La onlus di Riano e l’Esercito: salviamo Gramos

Sos Infanzia nel Mondo e l’Msu dei carabinieri permettono al bimbo di continuare la terapia

«Sos Infanzia nel Mondo» è una onlus, un’organizzazione umanitaria senza fini di lucro, che ha sede a Riano, vicino Roma. È composta da 32 volontari e ha al suo attivo un’ottantina di missioni all’estero, soprattutto nelle zone di guerra, per alleviare le sofferenze dei bambini mutilati dalle mine. L’organizzazione nasce a Sarajevo nel 1996 e opera prevalentemente in Kosovo. «Preferiamo assistere i bambini e i loro genitori sul posto - spiega la presidente dell’associazione Miriam Befani - fornendo gli strumenti per operare, dal personale sanitario ai medici, dalle ambulanze ai medicinali».
Gramos Gashi è un bambino kosovaro di 12 anni. Gramos soffre di «tirosinemia», una rarissima malattia del metabolismo che, se non curata, provoca conseguenze disastrose ai reni e al fegato. Fra le poche terapie conosciute, una si basa sulla somministrazione di un farmaco scoperto di recente. Ma una sola confezione di questo medicinale costa 1.640 euro e basta sì e no per 30 giorni di cura.

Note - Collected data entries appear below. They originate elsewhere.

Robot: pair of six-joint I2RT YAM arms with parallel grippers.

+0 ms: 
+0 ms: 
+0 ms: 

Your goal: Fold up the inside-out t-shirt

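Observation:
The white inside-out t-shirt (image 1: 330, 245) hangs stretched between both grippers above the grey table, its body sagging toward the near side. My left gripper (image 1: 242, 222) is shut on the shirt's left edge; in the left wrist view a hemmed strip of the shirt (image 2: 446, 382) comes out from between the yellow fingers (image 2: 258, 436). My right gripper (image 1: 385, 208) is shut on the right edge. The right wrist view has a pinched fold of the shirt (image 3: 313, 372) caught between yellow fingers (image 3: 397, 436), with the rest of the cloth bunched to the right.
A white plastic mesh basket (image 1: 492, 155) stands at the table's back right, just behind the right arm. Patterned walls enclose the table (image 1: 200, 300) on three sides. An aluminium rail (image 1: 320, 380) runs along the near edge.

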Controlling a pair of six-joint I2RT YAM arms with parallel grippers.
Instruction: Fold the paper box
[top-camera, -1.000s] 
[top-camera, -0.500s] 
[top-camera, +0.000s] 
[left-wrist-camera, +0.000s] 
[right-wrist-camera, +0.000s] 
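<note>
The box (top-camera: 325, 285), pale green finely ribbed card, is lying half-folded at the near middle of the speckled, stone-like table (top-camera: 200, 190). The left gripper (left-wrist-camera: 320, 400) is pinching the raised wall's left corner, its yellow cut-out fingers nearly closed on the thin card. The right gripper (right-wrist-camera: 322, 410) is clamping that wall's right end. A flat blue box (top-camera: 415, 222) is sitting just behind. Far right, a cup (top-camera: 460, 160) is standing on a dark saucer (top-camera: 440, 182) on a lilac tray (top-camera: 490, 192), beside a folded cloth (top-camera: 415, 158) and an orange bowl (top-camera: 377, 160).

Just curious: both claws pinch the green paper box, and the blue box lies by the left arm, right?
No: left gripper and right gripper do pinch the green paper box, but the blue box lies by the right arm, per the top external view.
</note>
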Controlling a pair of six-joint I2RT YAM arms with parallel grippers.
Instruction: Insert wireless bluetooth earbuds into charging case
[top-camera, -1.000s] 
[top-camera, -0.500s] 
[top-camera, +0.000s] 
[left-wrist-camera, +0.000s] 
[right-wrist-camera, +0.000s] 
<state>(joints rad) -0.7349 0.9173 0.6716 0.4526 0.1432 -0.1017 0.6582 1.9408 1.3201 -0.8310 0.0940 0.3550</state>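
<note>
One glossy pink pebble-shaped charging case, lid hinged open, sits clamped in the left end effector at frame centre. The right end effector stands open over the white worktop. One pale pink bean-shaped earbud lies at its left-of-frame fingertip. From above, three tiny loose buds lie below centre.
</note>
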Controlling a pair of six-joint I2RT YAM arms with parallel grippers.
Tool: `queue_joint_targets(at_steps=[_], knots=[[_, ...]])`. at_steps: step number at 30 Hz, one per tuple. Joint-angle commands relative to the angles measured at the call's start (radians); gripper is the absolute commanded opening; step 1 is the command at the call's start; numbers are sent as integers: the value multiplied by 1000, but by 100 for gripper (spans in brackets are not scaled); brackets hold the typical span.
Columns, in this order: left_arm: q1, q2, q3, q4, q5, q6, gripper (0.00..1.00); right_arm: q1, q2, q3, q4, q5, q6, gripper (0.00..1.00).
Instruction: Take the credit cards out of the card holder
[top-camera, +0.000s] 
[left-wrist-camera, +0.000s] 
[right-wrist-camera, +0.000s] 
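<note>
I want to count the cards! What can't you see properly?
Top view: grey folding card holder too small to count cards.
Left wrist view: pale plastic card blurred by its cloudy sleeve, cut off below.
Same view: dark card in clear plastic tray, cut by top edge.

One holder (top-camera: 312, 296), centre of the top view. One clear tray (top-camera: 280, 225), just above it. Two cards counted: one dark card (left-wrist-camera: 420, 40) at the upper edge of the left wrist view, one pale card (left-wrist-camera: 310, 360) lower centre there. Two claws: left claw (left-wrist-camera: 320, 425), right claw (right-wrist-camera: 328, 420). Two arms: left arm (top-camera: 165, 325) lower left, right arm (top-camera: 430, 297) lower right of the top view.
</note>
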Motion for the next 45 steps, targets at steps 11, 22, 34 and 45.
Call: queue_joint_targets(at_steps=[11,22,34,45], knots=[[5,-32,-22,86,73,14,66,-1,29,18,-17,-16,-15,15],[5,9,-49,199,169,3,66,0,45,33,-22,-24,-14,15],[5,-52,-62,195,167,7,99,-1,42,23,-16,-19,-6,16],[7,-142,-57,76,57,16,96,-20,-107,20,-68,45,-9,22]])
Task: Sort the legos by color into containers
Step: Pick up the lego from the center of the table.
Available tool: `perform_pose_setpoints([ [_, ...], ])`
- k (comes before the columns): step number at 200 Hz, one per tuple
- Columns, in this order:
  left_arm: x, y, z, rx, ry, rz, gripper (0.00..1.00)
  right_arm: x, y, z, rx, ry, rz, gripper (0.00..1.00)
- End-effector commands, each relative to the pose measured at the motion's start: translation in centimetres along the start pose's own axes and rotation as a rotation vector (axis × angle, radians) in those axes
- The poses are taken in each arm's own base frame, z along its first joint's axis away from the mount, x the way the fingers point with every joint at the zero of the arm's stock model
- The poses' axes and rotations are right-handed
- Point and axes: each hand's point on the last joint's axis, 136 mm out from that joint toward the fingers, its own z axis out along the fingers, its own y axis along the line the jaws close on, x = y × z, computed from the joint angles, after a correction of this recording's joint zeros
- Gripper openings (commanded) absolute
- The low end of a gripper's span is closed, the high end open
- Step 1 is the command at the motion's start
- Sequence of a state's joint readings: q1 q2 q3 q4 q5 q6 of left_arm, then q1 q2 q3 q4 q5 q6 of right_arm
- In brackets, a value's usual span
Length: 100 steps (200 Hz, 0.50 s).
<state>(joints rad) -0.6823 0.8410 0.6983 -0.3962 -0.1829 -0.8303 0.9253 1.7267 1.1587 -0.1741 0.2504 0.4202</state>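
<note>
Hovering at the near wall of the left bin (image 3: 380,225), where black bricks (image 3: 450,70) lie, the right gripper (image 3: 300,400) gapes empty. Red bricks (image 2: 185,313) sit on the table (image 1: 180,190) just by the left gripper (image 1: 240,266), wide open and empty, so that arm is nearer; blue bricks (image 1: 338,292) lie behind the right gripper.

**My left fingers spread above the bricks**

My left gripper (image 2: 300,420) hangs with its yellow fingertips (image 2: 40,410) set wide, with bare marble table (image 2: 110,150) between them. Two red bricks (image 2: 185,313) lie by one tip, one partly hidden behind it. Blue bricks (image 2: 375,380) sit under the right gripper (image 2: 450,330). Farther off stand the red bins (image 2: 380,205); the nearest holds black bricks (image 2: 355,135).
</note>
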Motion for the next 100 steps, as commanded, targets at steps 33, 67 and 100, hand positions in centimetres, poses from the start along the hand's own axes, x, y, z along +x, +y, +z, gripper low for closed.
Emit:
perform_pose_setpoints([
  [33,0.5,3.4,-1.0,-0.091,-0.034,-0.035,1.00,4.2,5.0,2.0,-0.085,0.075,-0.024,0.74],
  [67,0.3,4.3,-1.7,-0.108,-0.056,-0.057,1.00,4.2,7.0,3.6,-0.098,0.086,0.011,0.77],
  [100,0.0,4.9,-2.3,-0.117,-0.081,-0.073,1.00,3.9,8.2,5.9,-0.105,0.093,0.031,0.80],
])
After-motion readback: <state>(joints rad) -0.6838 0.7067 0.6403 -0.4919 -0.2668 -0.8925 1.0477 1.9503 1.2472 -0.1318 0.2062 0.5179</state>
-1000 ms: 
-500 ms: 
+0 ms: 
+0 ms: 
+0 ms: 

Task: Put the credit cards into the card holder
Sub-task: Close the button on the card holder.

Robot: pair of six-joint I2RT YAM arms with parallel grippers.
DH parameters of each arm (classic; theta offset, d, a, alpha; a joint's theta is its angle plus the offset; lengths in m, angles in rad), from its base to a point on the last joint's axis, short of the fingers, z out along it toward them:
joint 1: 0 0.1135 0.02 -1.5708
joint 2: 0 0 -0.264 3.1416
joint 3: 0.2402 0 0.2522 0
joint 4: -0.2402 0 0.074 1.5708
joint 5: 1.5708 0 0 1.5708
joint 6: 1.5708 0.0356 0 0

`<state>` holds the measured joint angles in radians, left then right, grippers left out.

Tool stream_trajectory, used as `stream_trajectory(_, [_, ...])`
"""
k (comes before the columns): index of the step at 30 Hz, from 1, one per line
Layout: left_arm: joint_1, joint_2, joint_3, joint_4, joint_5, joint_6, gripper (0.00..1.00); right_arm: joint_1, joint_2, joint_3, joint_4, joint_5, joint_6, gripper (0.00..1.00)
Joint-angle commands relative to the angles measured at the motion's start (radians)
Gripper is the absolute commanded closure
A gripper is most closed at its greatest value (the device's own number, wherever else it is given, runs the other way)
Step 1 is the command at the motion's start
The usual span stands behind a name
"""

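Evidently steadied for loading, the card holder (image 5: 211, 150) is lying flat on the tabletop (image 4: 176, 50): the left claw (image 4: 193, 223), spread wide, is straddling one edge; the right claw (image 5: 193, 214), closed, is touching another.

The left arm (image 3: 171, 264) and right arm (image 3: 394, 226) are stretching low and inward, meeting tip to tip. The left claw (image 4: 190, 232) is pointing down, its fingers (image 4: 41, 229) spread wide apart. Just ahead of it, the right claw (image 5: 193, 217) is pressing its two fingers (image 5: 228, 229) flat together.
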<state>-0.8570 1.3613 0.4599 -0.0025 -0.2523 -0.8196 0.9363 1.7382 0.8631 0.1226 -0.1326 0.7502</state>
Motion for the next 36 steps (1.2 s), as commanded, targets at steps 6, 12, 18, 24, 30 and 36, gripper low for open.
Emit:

Il Coi, Comitato Operativo di vertice Interforze, è il comando del capo di Stato maggiore della Difesa. Attraverso questo organismo, dislocato presso l’aeroporto «Francesco Baracca» di Centocelle, lo Stato Maggiore pianifica, predispone e dirige tutte le operazioni e le esercitazioni delle nostre forze armate (Marina, Esercito, Aviazione e i Carabinieri) nelle nostre missioni all’estero.
Ora, come si combinano il Kosovo, l’onlus e il ministero della Difesa? Si combinano perché, a un certo punto di questa storia, allo scopo di aiutare Gramos, arriva la cavalleria. In questo caso l’esercito, nella persona del colonnello Giovanni Marchese, Capo divisione del J9. Il colonnello chiarisce: «Grazie alla componente Simic dell’Msu dei carabinieri, schierato a Pristina, siamo venuti a conoscenza di questo caso. Abbiamo preso a cuore le sorti di questo ragazzino e abbiamo deciso di aiutarlo procurando il farmaco, senza il quale Gramos sarebbe destinato a una fine atroce».
Il generale Giuseppe Valotto, 60 anni, veneziano, un curriculum lungo così, dal marzo scorso è comandante del Coi. «Il Kosovo - interviene - è solo una componente di quella che è la nostra attività Simic all’estero. Sono il responsabile di tutte le truppe che operano nelle missioni in Afghanistan, Libano, Irak, Balcani e ultimamente anche nel Ciad, dove è schierato un ospedale da campo».
Dopo due mesi di terapia le gambe del piccolo Gramos si sono raddrizzate, il suo fisico si è irrobustito e il bimbo ha cominciato a camminare da solo. Ma il costo della cura ammonta a 22 mila euro l’anno. «E le previsioni attuali - ci dice la signora Befani - indicano che la cura durerà tutta la vita».